WHAT TO DO ▸
Would you please transcribe the listing exactly, with no images?

---------- DATA

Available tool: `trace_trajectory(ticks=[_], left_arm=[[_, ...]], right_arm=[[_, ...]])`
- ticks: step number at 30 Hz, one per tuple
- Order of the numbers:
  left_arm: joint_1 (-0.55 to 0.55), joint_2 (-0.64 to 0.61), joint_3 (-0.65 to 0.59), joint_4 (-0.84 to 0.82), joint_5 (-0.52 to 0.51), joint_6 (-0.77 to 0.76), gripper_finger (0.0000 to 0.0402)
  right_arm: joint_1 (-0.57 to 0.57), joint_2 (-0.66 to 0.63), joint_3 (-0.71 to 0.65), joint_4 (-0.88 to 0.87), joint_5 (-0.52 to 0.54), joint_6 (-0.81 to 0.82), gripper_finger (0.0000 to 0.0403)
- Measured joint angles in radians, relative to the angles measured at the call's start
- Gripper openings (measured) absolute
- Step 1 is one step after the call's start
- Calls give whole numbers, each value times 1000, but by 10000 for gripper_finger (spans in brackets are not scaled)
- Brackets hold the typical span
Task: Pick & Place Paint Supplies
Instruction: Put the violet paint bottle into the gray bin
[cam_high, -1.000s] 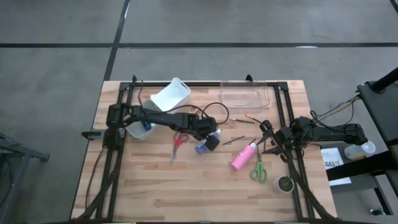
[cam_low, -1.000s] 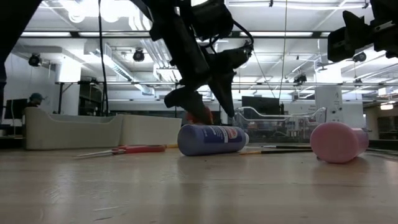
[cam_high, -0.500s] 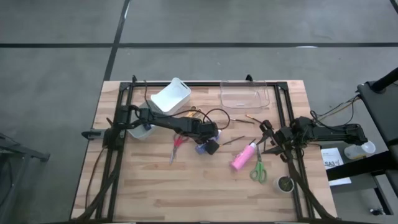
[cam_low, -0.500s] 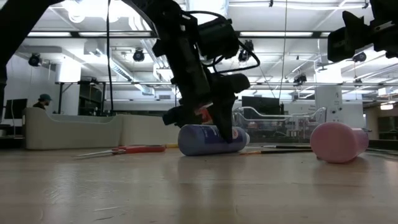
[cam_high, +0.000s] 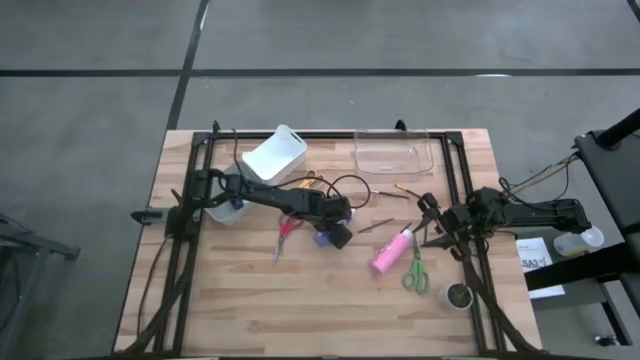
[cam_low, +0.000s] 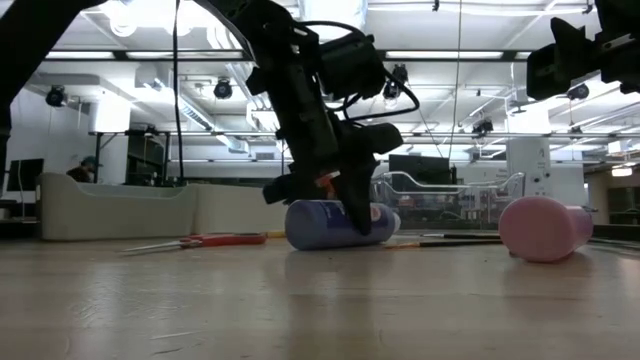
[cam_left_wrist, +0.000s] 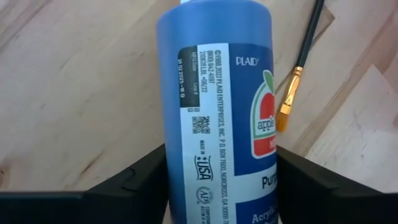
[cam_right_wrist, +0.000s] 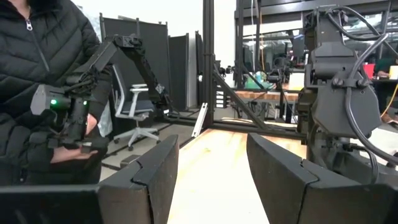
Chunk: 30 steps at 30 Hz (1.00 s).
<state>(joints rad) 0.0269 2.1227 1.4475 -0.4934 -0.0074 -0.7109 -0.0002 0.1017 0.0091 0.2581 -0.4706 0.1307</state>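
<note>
Blue paint bottle (cam_left_wrist: 217, 118) lies on its side near the table's (cam_high: 300, 310) centre, slightly toward 9 o'clock. Your left claw (cam_low: 335, 205) is down over it, one finger on each flank of the barrel. In the left wrist view both fingers (cam_left_wrist: 140, 177) sit tight against the label sides; whether they are already pressing I cannot tell, so treat this as straddling, not a confirmed grip.

Handling, as a judgement: rigid plastic barrel, round and glossy, with a printed label. It will likely roll or squirt out sideways if you pinch off-centre. Probably moderate weight if full. Take it across mid-barrel on the label, where the claw now stands, not near the cap end.

A thin paintbrush (cam_left_wrist: 298, 74) lies on the table just beside the bottle, at about 1 o'clock from it in the wrist picture. It looks light and is easily flicked; lift the bottle straight up to avoid dragging it.

Pink bottle (cam_high: 390, 252) lies toward 3 o'clock of the blue one, well apart. Same round, slick shape; same mid-body hold advised.

Red-handled scissors (cam_high: 285, 232) lie just toward 9 o'clock of the left claw. Not your concern.

Right claw (cam_high: 428, 225) waits at the table's 3 o'clock edge, fingers parted, holding nothing.
</note>
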Motion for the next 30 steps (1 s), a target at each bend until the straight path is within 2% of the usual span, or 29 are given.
trace_trajectory(ticks=[5, 19, 26, 30], left_arm=[[0, 0, 1, 0, 0, 5, 203], [0, -22, -2, -28, -15, 7, 199], [1, -78, -2, -74, -29, 4, 199], [1, -140, -2, -134, -81, 4, 199]], right_arm=[[0, 0, 0, 0, 0, 0, 188], [0, -1, 0, 0, 0, 0, 188], [0, 0, 0, 0, 0, 0, 188], [0, 0, 0, 0, 0, 0, 188]])
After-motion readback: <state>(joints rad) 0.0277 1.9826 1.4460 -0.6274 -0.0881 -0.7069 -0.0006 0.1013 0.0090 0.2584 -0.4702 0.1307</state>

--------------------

RESULT BELOW ▸
Available tool: `trace_trajectory(ticks=[_], left_arm=[[_, ...]], right_arm=[[_, ...]])`
- ticks: step number at 30 Hz, one per tuple
- Order of the numbers:
  left_arm: joint_1 (-0.55 to 0.55), joint_2 (-0.64 to 0.61), joint_3 (-0.65 to 0.59), joint_4 (-0.84 to 0.82), joint_5 (-0.52 to 0.51), joint_6 (-0.77 to 0.76), gripper_finger (0.0000 to 0.0402)
  right_arm: joint_1 (-0.57 to 0.57), joint_2 (-0.66 to 0.63), joint_3 (-0.71 to 0.65), joint_4 (-0.88 to 0.87), joint_5 (-0.52 to 0.54), joint_6 (-0.81 to 0.82), gripper_finger (0.0000 to 0.0403)
- Measured joint angles in radians, relative to the angles measured at the call's start
- Gripper openings (measured) absolute
- Step 1 is one step after the call's start
- Calls give whole numbers, each value times 1000, but by 10000 for gripper_finger (spans in brackets are not scaled)
- Brackets hold the typical span
Task: Pick & Place Paint Supplies
Instruction: Put the violet paint bottle into the gray bin
[cam_high, -1.000s] 
[cam_low, -1.000s] 
[cam_high, -0.500s] 
[cam_low, -0.500s] 
[cam_high, +0.000s] 
[cam_low, +0.000s] 
[cam_left_wrist, +0.000s] 
[cam_right_wrist, +0.000s] 
Chunk: 30 steps at 30 Hz (1.00 s).
<state>(joints rad) 0.0269 2.1227 1.4475 -0.4934 -0.0074 -0.7109 -0.0002 0.1017 0.0091 0.2581 -0.4706 0.1307</state>
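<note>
Blue paint bottle (cam_left_wrist: 217, 118) lies on its side near the table's (cam_high: 300, 310) centre, slightly toward 9 o'clock. Your left claw (cam_low: 335, 205) is down over it, one finger on each flank of the barrel. In the left wrist view both fingers (cam_left_wrist: 140, 177) sit tight against the label sides; whether they are already pressing I cannot tell, so treat this as straddling, not a confirmed grip.

Handling, as a judgement: rigid plastic barrel, round and glossy, with a printed label. It will likely roll or squirt out sideways if you pinch off-centre. Probably moderate weight if full. Take it across mid-barrel on the label, where the claw now stands, not near the cap end.

A thin paintbrush (cam_left_wrist: 298, 74) lies on the table just beside the bottle, at about 1 o'clock from it in the wrist picture. It looks light and is easily flicked; lift the bottle straight up to avoid dragging it.

Pink bottle (cam_high: 390, 252) lies toward 3 o'clock of the blue one, well apart. Same round, slick shape; same mid-body hold advised.

Red-handled scissors (cam_high: 285, 232) lie just toward 9 o'clock of the left claw. Not your concern.

Right claw (cam_high: 428, 225) waits at the table's 3 o'clock edge, fingers parted, holding nothing.
</note>
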Motion for the next 30 steps (1 s), a target at each bend until the straight path is within 2% of the usual span, or 29 are given.
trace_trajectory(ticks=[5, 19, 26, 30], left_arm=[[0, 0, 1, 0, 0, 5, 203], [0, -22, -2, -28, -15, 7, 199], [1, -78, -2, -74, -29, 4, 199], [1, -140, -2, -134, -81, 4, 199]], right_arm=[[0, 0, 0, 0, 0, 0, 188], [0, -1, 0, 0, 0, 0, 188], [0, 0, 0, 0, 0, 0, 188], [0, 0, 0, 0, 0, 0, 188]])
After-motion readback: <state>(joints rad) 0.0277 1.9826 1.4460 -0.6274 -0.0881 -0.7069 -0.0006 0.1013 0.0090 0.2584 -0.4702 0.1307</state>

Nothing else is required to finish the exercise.